# Shooting board question



## bbasiaga (Dec 8, 2012)

Relatively new to hand planes. So far I have only really used them for spot fixes and some smoothing work. I was thinking of building a shooting board, but I have a question about how they work.

I see most are constructed of a base layer, then a support platform for the piece to be planed. The plane rides along the base layer, and against the support platform which is also acting as a straight edge/guide. From surfing around Youtube, etc., it seems like the platform is usually say 1/2" thick or so. But most planes don't have 1/2" on either side of the mouth. So how are you not just constantly planing away the support platform?

-Brian


----------



## hotbyte (Apr 3, 2010)

I had similar question a while back. The edge of plane mouth leaves a small lip on support platform…basically, plane makes a small rabbet on platform.


----------



## hotbyte (Apr 3, 2010)

Here's image showing it…

Link


----------



## bbasiaga (Dec 8, 2012)

Man, I feel like I should have been able to figure that out….lol.
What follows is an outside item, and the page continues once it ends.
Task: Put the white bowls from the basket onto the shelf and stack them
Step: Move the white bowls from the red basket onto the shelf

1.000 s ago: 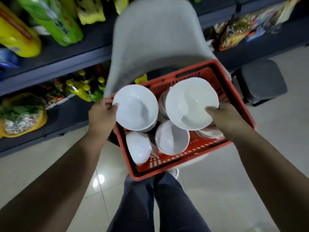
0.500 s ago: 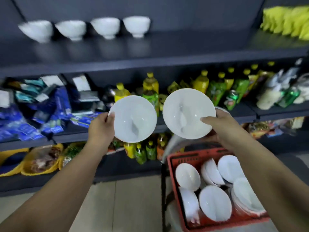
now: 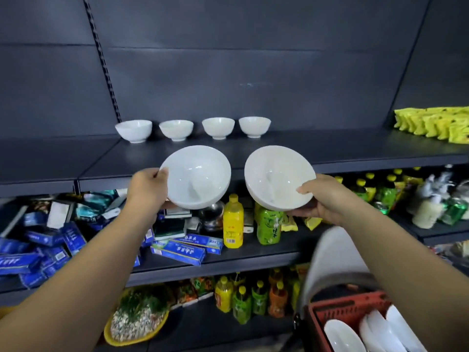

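A: What are the hands doing?

B: The left hand (image 3: 147, 190) grips the left white bowl (image 3: 196, 177) by its rim, thumb on the inside edge, the other fingers curled out of sight behind the bowl wall. The right hand (image 3: 323, 196) grips the right white bowl (image 3: 279, 177) the same way: thumb pressed on the inner rim, the rest of the fingers cupped under the bowl's outside. Both hands are closed on their bowls, not spread.

A: Where are those two bowls?

B: In the air just in front of the dark shelf (image 3: 342, 151), at its front edge, tilted so their openings face the camera. They sit side by side, close but not touching.

A: Anything already on that shelf?

B: Four small white bowls (image 3: 218, 127), upright in a row at the back of the shelf, each apart from the next, none stacked. At the right end of the same shelf lies a row of yellow packets (image 3: 436, 124).

A: And the basket?

B: The red basket (image 3: 350, 307) is well below the shelf, to the right. It holds more white bowls (image 3: 341, 336); I can make out at least three, partly cut off by the frame, so I cannot give an exact count.

A: Below the shelf?

B: A yellow bottle (image 3: 233, 226) and a green bottle (image 3: 269, 226) stand one level down, beside blue boxes (image 3: 177, 250).
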### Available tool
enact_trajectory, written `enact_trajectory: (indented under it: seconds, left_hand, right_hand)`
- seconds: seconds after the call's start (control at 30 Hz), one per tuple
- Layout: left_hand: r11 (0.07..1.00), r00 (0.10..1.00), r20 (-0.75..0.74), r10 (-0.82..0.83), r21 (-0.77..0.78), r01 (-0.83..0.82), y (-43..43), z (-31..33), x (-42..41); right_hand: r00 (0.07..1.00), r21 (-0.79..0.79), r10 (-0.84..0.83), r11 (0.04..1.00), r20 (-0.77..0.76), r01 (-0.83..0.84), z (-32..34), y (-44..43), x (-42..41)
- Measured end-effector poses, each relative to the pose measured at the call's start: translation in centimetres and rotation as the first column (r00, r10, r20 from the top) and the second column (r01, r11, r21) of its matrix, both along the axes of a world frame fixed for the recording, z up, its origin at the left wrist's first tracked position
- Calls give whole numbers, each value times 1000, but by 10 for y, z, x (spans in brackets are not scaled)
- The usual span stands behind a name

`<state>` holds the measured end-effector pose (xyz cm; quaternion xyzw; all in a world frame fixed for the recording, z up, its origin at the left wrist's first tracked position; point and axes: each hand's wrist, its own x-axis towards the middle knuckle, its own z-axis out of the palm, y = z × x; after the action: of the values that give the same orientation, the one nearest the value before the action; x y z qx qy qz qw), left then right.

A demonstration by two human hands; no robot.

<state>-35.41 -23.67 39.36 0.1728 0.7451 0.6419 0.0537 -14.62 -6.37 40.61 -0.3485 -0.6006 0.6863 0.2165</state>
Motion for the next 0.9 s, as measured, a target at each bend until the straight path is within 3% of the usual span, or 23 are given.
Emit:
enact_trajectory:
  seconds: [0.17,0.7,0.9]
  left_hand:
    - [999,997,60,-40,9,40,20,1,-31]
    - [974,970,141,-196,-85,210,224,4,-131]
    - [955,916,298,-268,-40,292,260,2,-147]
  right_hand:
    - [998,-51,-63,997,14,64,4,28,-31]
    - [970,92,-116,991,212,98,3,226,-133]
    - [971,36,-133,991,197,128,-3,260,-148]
That picture was worth a thousand words for sure.

Thanks,
Brian


----------



## JayT (May 6, 2012)

Here is a good graphic from an article on Derek Cohen's website.










The other thing to keep in mind is that the shooting plane is riding on and referencing off of the side, not the sole any more. That little lip now becomes just a stop and you have to be conscious of not tipping the plane into the cut. The side and sole on a plane used for shooting need to be exactly perpendicular because of this.

Edit: Nevermind, I see you've got it. Oh well, maybe it'll help someone else with the same question that clicks on this thread.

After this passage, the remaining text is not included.